In the UK, there was a similar problem. Money could be found for destroyers - but not cruisers. So they built destroyers. Large destroyers. 10,000 ton destroyers, the County class.

Here's the "Destroyer" D19, HMS Glamorgan



What worked once worked again. A cash-strapped treasury would never finance an aircraft carrier. But a "through-deck cruiser" (whatever that was), yes, they could do that.

Of course, they used the same "R" designation for UK Aircraft Carriers, rather than the "C" for cruisers... but the bean-counters didn't notice that.

Here's the "cruiser" R07 Ark Royal



The Montrieux Convention dictates that major warships - aircraft carriers and battleships - aren't allowed to traverse the Bosphorus without prior notification to Turkey.

So... here's a tyazholyy avianesushchiy kreyser (TAKR or TAVKR) - “heavy aircraft-carrying cruiser” of the Russian Navy. A Cruiser, not a Carrier.
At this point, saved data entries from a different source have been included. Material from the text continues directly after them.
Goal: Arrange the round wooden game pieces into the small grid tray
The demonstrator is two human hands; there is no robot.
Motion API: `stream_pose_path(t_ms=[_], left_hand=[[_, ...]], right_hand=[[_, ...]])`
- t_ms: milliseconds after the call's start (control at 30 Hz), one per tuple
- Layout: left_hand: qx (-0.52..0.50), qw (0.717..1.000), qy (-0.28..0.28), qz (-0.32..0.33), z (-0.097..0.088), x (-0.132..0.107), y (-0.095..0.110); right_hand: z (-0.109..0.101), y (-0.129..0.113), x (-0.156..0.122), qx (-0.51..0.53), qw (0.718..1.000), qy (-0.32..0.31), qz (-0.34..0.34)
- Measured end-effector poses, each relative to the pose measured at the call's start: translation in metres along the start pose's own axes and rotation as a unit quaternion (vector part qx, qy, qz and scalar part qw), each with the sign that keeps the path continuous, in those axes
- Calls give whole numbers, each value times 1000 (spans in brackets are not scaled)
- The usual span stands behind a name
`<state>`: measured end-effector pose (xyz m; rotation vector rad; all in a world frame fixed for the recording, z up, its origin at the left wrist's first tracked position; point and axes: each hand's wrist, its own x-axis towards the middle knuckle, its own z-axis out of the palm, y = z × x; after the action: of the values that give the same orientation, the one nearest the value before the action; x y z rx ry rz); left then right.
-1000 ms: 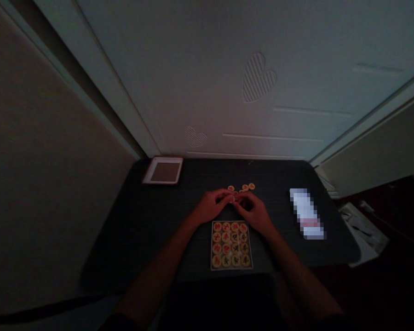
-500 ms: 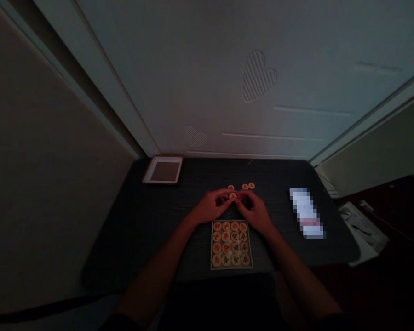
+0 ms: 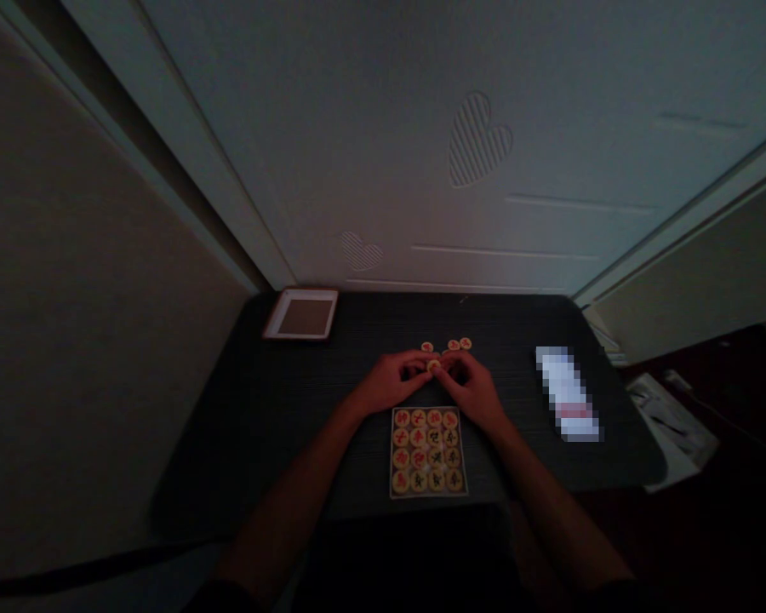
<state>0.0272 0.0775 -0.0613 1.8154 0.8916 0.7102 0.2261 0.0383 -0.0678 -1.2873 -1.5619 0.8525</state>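
Observation:
My left hand [image 3: 391, 385] and my right hand [image 3: 473, 389] meet fingertip to fingertip over a dark table [image 3: 281, 426], both pinched on one small round game piece [image 3: 432, 365] between them. Just beyond the fingers lie three loose round pieces [image 3: 454, 345] with red marks. Close in front of my wrists sits a square tray [image 3: 427, 451] filled with several round yellow pieces bearing red or black characters.
An empty white-rimmed box lid [image 3: 302, 316] lies at the table's far left corner. A blurred white packet [image 3: 568, 393] rests on the right side. A pale wall panel with heart shapes [image 3: 478, 140] stands behind the table. Papers [image 3: 670, 417] lie past the right edge.
The two hands have stayed together at the same spot. The small piece between the fingertips has turned slightly.

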Motion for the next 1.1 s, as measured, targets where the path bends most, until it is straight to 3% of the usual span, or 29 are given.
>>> stream_pose_path(t_ms=[767, 1100], left_hand=[[-58, 998, 27, 12, 2, 1, 0], [-65, 997, 24, -31, -1, 0, 1]], right_hand=[[0, 2, -1, 7, 1000, 0, -5], [-1, -1, -1, 7, 999, -27, -21]])
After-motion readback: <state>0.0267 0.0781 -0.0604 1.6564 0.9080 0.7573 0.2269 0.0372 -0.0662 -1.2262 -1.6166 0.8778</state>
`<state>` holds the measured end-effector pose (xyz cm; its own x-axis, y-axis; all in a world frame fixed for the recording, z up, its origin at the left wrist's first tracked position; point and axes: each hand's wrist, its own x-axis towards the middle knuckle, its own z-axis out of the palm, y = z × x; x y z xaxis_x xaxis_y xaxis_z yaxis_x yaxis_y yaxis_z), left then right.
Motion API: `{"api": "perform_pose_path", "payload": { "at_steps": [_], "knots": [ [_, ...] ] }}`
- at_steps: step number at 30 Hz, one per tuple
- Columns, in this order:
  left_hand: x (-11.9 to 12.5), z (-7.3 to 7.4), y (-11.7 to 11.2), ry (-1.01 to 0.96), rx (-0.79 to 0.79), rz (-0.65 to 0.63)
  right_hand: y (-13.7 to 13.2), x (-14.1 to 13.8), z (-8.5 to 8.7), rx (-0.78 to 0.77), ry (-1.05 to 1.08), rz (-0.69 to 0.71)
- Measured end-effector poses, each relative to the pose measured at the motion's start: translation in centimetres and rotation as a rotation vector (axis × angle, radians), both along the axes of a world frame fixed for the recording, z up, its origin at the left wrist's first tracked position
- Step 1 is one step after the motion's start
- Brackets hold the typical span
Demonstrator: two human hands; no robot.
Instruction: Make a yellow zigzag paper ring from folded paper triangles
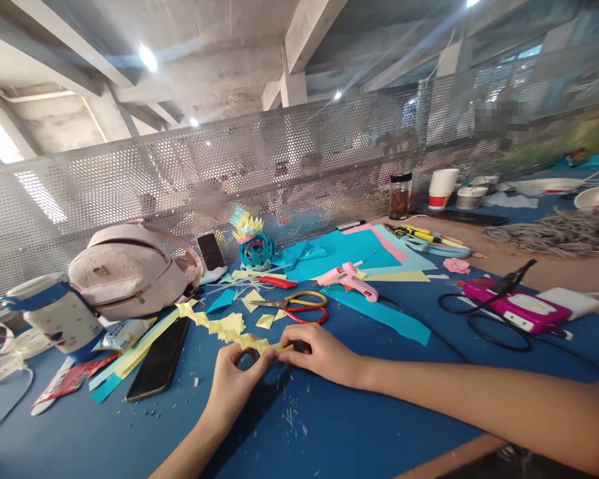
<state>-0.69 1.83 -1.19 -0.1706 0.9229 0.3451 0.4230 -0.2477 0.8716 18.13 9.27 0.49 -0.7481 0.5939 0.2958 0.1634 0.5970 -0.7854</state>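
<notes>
Both my hands meet near the middle of the blue table [329, 426]. My left hand [237, 379] and my right hand [319, 352] pinch the near end of a chain of folded yellow paper pieces [224, 326], which runs away to the left across the table. Loose yellow paper scraps [252, 299] lie just beyond it. Scissors with yellow and red handles [299, 306] rest behind my right hand, and a pink glue gun [349, 279] lies further back. A blue and yellow folded paper flower [253, 243] stands at the back by the mesh fence.
A black phone [157, 362] lies left of my hands, with a pink backpack [130, 266] and a blue-lidded mug [60, 313] beyond. Sheets of blue, pink and yellow paper [349, 253] spread behind. A pink device [514, 306] with black cable sits right. Cups [442, 189] and a jar [399, 196] stand far back.
</notes>
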Motion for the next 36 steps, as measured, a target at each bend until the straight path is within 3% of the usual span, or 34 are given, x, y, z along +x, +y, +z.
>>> {"api": "perform_pose_path", "payload": {
  "at_steps": [17,25,36],
  "knots": [
    [-0.01,0.25,-0.16,0.005,0.012,-0.006,-0.09,-0.01,0.08,-0.029,-0.012,0.012],
    [0.28,0.42,-0.27,0.006,0.006,-0.008,-0.22,0.10,0.30,-0.076,0.035,0.105],
    [0.20,0.51,-0.23,0.004,0.034,-0.027,-0.31,0.08,0.42,-0.038,0.018,0.046]
  ]
}}
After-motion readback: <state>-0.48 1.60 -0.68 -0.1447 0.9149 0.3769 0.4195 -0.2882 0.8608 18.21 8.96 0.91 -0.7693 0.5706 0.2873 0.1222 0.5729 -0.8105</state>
I think though that the Japanese have taken things to the furthest step yet. The Japanese Maritime Self-Defence Force is violently allergic to "Aircraft Carriers". Too many associations with P.... H.... on December 7th.

They're not real keen on Cruisers for that matter, as they're for projecting power, something that is too reminiscent of the Greater East Asia Co-Prosperity Sphere, and the unfortunate occurrences between 1935 and 1945. Events not necessarily to Japan's advantage.
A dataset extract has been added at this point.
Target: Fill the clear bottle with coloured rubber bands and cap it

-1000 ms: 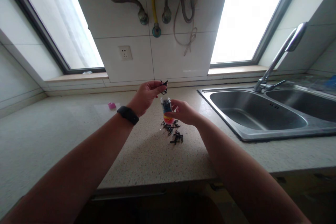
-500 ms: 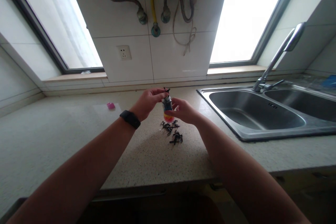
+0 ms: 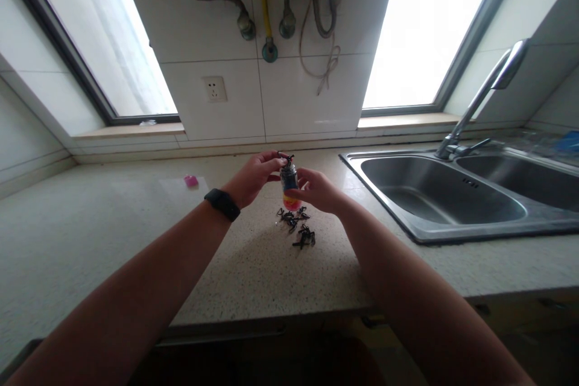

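My right hand (image 3: 319,189) is wrapped round a small clear jar (image 3: 290,184) with a dark blue, yellow and red body, held upright and uncapped over the counter. At its mouth, the thumb and fingers of my left hand (image 3: 260,175) pinch a small black twisted strip (image 3: 289,160), resembling a twist tie; its lower part is hidden by the fingers and rim. Just below the jar, several more black twisted strips (image 3: 289,219) lie in a loose heap. Closer to me is a second clump of black strips (image 3: 305,237).
A small pink object (image 3: 191,181) lies on the speckled counter (image 3: 235,277) to the left. On the right, a steel double sink (image 3: 434,190) with a tall faucet (image 3: 479,99) is set in. Behind stands a tiled wall with a socket (image 3: 214,88) and hoses.
My left hand has lowered slightly, bringing the black strip closer to the jar's mouth. My right hand keeps its hold on the jar, and the heaps look the same.
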`<state>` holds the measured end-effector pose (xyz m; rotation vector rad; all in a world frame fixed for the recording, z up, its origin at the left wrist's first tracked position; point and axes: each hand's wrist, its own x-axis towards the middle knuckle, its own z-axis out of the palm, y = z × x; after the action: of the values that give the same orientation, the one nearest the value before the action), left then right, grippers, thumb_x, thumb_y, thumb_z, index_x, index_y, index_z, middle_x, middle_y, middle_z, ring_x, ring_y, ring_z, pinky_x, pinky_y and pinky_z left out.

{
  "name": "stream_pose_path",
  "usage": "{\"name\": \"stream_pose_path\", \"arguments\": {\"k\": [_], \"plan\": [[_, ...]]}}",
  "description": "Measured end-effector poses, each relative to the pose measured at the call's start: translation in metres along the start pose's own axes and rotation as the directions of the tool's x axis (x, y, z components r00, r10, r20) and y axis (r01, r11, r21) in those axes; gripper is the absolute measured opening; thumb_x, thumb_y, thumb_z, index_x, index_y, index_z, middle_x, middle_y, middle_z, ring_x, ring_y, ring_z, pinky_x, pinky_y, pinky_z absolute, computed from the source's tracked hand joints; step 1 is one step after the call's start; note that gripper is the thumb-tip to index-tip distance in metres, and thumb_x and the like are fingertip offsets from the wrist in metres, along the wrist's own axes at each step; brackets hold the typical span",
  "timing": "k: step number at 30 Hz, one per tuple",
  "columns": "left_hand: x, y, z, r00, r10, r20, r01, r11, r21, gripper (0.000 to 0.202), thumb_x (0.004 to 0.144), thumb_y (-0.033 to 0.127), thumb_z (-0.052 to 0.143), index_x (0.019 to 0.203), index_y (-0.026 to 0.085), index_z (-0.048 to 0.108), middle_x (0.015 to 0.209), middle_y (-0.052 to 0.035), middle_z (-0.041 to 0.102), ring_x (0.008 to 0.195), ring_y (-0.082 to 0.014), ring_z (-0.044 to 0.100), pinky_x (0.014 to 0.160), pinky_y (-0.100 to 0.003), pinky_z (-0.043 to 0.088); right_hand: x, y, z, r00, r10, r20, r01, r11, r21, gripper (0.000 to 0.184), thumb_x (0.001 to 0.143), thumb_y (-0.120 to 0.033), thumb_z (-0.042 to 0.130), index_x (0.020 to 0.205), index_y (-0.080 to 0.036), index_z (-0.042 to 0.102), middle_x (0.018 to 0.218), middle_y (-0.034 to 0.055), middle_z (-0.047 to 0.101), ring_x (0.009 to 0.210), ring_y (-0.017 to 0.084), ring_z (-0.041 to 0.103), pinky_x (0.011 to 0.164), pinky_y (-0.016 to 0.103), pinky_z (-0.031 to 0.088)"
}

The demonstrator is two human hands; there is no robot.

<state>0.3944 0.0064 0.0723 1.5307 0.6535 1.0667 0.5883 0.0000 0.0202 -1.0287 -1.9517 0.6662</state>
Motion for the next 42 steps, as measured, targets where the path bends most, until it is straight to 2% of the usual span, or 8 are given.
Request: {"name": "stream_pose_path", "arguments": {"k": [10, 20, 25, 30, 33, 36, 39, 42], "plan": [[-0.001, -0.001, 0.002, 0.998, 0.054, -0.011, -0.052, 0.989, 0.136, 0.021, 0.09, 0.028, 0.058, 0.103, 0.016, 0.07, 0.107, -0.0096, 0.069, 0.092, -0.0173, 0.063, 0.085, -0.035, 0.051, 0.0, -0.002, 0.001, 1.0, 0.015, 0.001, -0.015, 1.0, -0.006, 0.037, 0.077, -0.043, 0.074, 0.1, -0.016, 0.065, 0.084, 0.0037, 0.062, 0.069, 0.013, 0.05, 0.061, 0.028, 0.04], [-0.004, -0.001, 0.0, 0.997, 0.061, 0.048, -0.072, 0.949, 0.307, 0.033, 0.094, 0.03, 0.046, 0.116, 0.018, 0.068, 0.116, -0.0109, 0.068, 0.101, -0.0202, 0.062, 0.083, -0.034, 0.049, 0.001, 0.007, 0.003, 1.0, -0.022, 0.013, 0.022, 1.0, 0.004, 0.036, 0.078, -0.044, 0.074, 0.098, -0.017, 0.065, 0.085, 0.0036, 0.062, 0.073, 0.014, 0.053, 0.063, 0.028, 0.042], [-0.007, 0.001, 0.003, 0.995, 0.089, 0.054, -0.101, 0.948, 0.3, 0.04, 0.099, 0.037, 0.037, 0.116, 0.018, 0.068, 0.12, -0.0121, 0.067, 0.109, -0.0225, 0.061, 0.085, -0.034, 0.049, 0.001, 0.008, 0.003, 1.0, -0.016, 0.02, 0.016, 1.0, -0.002, 0.036, 0.077, -0.043, 0.075, 0.099, -0.017, 0.065, 0.086, 0.0037, 0.063, 0.072, 0.014, 0.054, 0.063, 0.028, 0.042], [-0.004, -0.001, 0.002, 0.989, 0.141, 0.036, -0.145, 0.941, 0.306, 0.033, 0.096, 0.03, 0.041, 0.113, 0.017, 0.065, 0.12, -0.0113, 0.066, 0.106, -0.021, 0.061, 0.08, -0.032, 0.049, 0.001, 0.004, 0.002, 1.0, -0.008, 0.006, 0.008, 1.0, 0.0, 0.035, 0.078, -0.044, 0.074, 0.098, -0.016, 0.064, 0.085, 0.0038, 0.063, 0.072, 0.014, 0.053, 0.063, 0.029, 0.042], [-0.004, -0.002, -0.004, 0.961, 0.268, 0.062, -0.266, 0.85, 0.454, 0.026, 0.094, 0.026, 0.044, 0.108, 0.018, 0.065, 0.113, -0.0091, 0.066, 0.101, -0.0196, 0.06, 0.082, -0.032, 0.048, 0.001, 0.003, 0.002, 1.0, 0.003, -0.007, -0.003, 1.0, 0.009, 0.035, 0.077, -0.044, 0.074, 0.096, -0.016, 0.064, 0.084, 0.0038, 0.062, 0.071, 0.013, 0.052, 0.063, 0.029, 0.042], [-0.008, 0.0, -0.009, 0.908, 0.375, 0.188, -0.404, 0.659, 0.635, 0.022, 0.093, 0.023, 0.048, 0.109, 0.02, 0.062, 0.111, -0.0081, 0.064, 0.104, -0.0201, 0.057, 0.089, -0.035, 0.046, 0.001, 0.003, 0.002, 1.0, 0.002, -0.009, -0.002, 1.0, 0.012, 0.034, 0.077, -0.043, 0.074, 0.096, -0.016, 0.064, 0.083, 0.0033, 0.062, 0.07, 0.013, 0.052, 0.063, 0.028, 0.042], [-0.011, 0.004, -0.013, 0.864, 0.396, 0.311, -0.482, 0.473, 0.737, 0.021, 0.091, 0.022, 0.052, 0.11, 0.022, 0.062, 0.116, -0.0081, 0.062, 0.109, -0.0222, 0.054, 0.096, -0.039, 0.042, 0.0, 0.002, 0.001, 1.0, -0.009, -0.001, 0.009, 1.0, -0.005, 0.035, 0.077, -0.044, 0.074, 0.098, -0.017, 0.064, 0.082, 0.0026, 0.061, 0.071, 0.013, 0.052, 0.064, 0.028, 0.042], [-0.01, 0.008, -0.014, 0.859, 0.351, 0.372, -0.491, 0.362, 0.792, 0.02, 0.09, 0.026, 0.056, 0.108, 0.022, 0.065, 0.119, -0.0083, 0.061, 0.113, -0.0244, 0.051, 0.102, -0.043, 0.037, 0.0, 0.004, 0.001, 1.0, -0.019, -0.004, 0.019, 0.999, -0.026, 0.035, 0.077, -0.044, 0.074, 0.097, -0.017, 0.064, 0.081, 0.0022, 0.061, 0.07, 0.013, 0.052, 0.065, 0.028, 0.042]]}}
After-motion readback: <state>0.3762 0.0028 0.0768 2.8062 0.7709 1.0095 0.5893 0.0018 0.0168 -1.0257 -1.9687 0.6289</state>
So behold - their new 24,000 ton "Helicopter Carrying Destroyer". Definitely not a carrier, oh no.




For reference:

The Carrier Garibaldi



The Cruiser USS Ticonderoga



The Destroyer HMS Edinburgh



The Frigate Bremen



So when it comes to ship type designations... if it swims like a duck, quacks like a duck, has plumage like a duck - it's probably a duck. But in the UK, it's a sparrow, and in Japan, a hummingbird. Officially. A Watergoing hummingbird. A Large Watergoing Hummingbird.

5 comments:

Anonymous said...

Well, its not just linguistic legalese with the Kuznetovs (and their predecessors, the Kievs)-they carry anti-ship missiles, something no western (especially American) CV would ever carry. The Sovs really did make genuine hybrid carrier/cruisers.

I don't really worry too much about the Kongos, considering all they can carry are helicopters (and the problems with the F-35 are convinving me that building a STOL fifth gen aircraft are many).

Amanda

Anonymous said...

The IOWA Class

http://www.youtube.com/watch?v=fygfFh8k2vU

Anonymous said...

Pardon me, that was Hyuga, that is the wannabe carrier, not Kongo.

Amanda

Zoe Brain said...

Hyuga? I see. Or rather, Ise.

You say Ya MAR to and I say Ya MAY to
You say Na GAR to and I sat Na GAY to..

Lloyd Flack said...

Now when will the Japanese build new ships with the name Shokaku and Zuikaku? And call them destroyers.